This animation shows several of the binaries from this study, each orbiting around its center of mass, which is marked by an x. Colors
indicate surface temperatures, from warmest to coolest: gold, red,
magenta, or blue. The background image is a map of the entire sky
visible from Hawaii and a silhouette of Maunakea, home to Keck
Observatory and the Canada-France-Hawaii Telescope where this study
was conducted over the past decade. Each binary is shown roughly where
it is located on the night sky. The actual sizes of these orbits on
the sky are very small (about one billionth the area covered by an "x"),
but the orbit sizes shown in the animation are accurate relative to
each other. The animation is also in extreme fast-forward, where every
one second in the animation corresponds to approximately 2 years of
real time.
Credits: Trent Dupuy, Karen Teramura, PS1SC |
Dupuy is the lead author of the study and will present his research today in a news conference at the semi-annual meeting of the American Astronomical Society in Austin.
Stars form when a cloud of gas and dust collapses due to gravity, and the resulting ball of matter becomes hot enough and dense enough to sustain nuclear fusion at its core. Fusion produces huge amounts of energy — it’s what makes stars shine. In the Sun’s case, it’s what makes most life on Earth possible.
But not all collapsing gas clouds are created equal. Sometimes, the collapsing cloud makes a ball that isn’t dense enough to ignite fusion. These ‘failed stars’ are known as brown dwarfs.
This simple division between stars and brown dwarfs has been used for a long time. In fact, astronomers have had theories about how massive the collapsing ball has to be in order to form a star (or not) for over 50 years. However, the dividing line in mass has never been confirmed by experiment.
Now, astronomers Dupuy and Michael Liu of the University of Hawaii, who is a co-author of the study, have done just that. They found that an object must weigh at least 70 Jupiters in order to start hydrogen fusion. If it weighs less, the star does not ignite and becomes a brown dwarf instead.
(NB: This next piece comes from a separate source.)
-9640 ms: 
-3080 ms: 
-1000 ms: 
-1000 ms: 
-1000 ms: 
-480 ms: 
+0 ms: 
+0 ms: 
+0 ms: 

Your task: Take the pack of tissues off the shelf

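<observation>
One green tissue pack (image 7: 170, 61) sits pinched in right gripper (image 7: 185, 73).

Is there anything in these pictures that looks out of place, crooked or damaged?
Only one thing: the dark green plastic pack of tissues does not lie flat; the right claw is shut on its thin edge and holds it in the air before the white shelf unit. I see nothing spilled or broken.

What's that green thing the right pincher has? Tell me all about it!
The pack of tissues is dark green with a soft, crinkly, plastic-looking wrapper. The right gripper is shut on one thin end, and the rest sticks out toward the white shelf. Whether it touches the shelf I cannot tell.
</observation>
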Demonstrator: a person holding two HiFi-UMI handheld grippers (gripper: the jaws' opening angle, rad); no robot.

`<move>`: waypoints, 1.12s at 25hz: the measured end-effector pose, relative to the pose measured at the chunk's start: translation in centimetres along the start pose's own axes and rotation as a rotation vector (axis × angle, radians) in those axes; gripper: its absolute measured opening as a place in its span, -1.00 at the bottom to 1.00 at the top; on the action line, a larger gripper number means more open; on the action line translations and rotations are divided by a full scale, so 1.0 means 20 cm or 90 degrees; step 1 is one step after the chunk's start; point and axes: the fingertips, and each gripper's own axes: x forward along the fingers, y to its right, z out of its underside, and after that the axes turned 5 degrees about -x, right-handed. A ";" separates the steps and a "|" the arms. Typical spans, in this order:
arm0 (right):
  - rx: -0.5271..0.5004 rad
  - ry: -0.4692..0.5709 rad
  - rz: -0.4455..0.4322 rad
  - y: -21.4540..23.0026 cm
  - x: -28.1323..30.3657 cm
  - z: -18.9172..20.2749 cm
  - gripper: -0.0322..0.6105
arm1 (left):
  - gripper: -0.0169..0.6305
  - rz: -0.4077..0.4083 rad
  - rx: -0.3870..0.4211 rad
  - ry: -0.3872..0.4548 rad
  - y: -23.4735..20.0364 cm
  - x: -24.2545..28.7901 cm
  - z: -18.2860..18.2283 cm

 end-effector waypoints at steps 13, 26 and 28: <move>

How did they reach that conclusion? For a decade, the two studied 31 faint brown dwarf binaries (pairs of these objects that orbit each other) using two powerful telescopes in Hawaii — the W. M. Keck Observatory and Canada-France-Hawaii telescopes — as well as data from the Hubble Space Telescope.
Their goal was to measure the masses of the objects in these binaries, since mass defines the boundary between stars and brown dwarfs. Astronomers have been using binaries to measure masses of stars for more than a century. To determine the masses of a binary, one measures the size and speed of the stars’ orbits around an invisible point between them where the pull of gravity is equal (known as the “center of mass”). However, binary brown dwarfs orbit much more slowly than binary stars, due to their lower masses. And because brown dwarfs are dimmer than stars, they can only be well studied with the world’s most powerful telescopes.
To measure masses, Dupuy and Liu collected images of the brown-dwarf binaries over several years, tracking their orbital motions using high-precision observations. They used the 10-meter Keck Observatory telescope, along with its laser guide star adaptive optics system, and the Hubble Space Telescope, to obtain the extremely sharp images needed to distinguish the light from each object in the pair.
However, the price of such zoomed-in, high-resolution images is that there is no reference frame to identify the center of mass. Wide-field images from the Canada-France-Hawaii Telescope containing hundreds of stars provided the reference grid needed to measure the center of mass for every binary. The precise positions needed to make these measurements are one of the specialties of WIRCam, the wide field infrared camera at CFHT. "Working with Trent Dupuy and Mike Liu over the last decade has not only benefited their work but our understanding of what is possible with WIRCam as well” says Daniel Devost, director of science operations at CFHT. “This is one of the first programs I worked on when I started at CFHT so this makes this discovery even more exciting.”
The result of the decade-long observing program is the first large sample of brown dwarf masses. The information they have assembled has allowed them to draw a number of conclusions about what distinguishes stars from brown dwarfs.
Objects heavier than 70 Jupiter masses are not cold enough to be brown dwarfs, implying that they are all stars powered by nuclear fusion. Therefore 70 Jupiters is the critical mass below which objects are fated to be brown dwarfs. This minimum mass is somewhat lower than theories had predicted but still consistent with the latest models of brown dwarf evolution.
In addition to the mass cutoff, they discovered a surface temperature cutoff. Any object cooler than 1,600 Kelvin (about 2,400 degrees Fahrenheit) is not a star, but a brown dwarf.
This new work will help astronomers understand the conditions under which stars form and evolve — or sometimes fail. In turn, the success or failure of star formation has an impact on how, where, and why solar systems form.
“As they say, good things come to those who wait. While we’ve had many interesting brown dwarf results over the past 10 years, this large sample of masses is the big payoff. These measurements will be fundamental to understanding both brown dwarfs and stars for a very long time,” concludes Liu.
This research will be published in The Astrophysical Journal Supplement.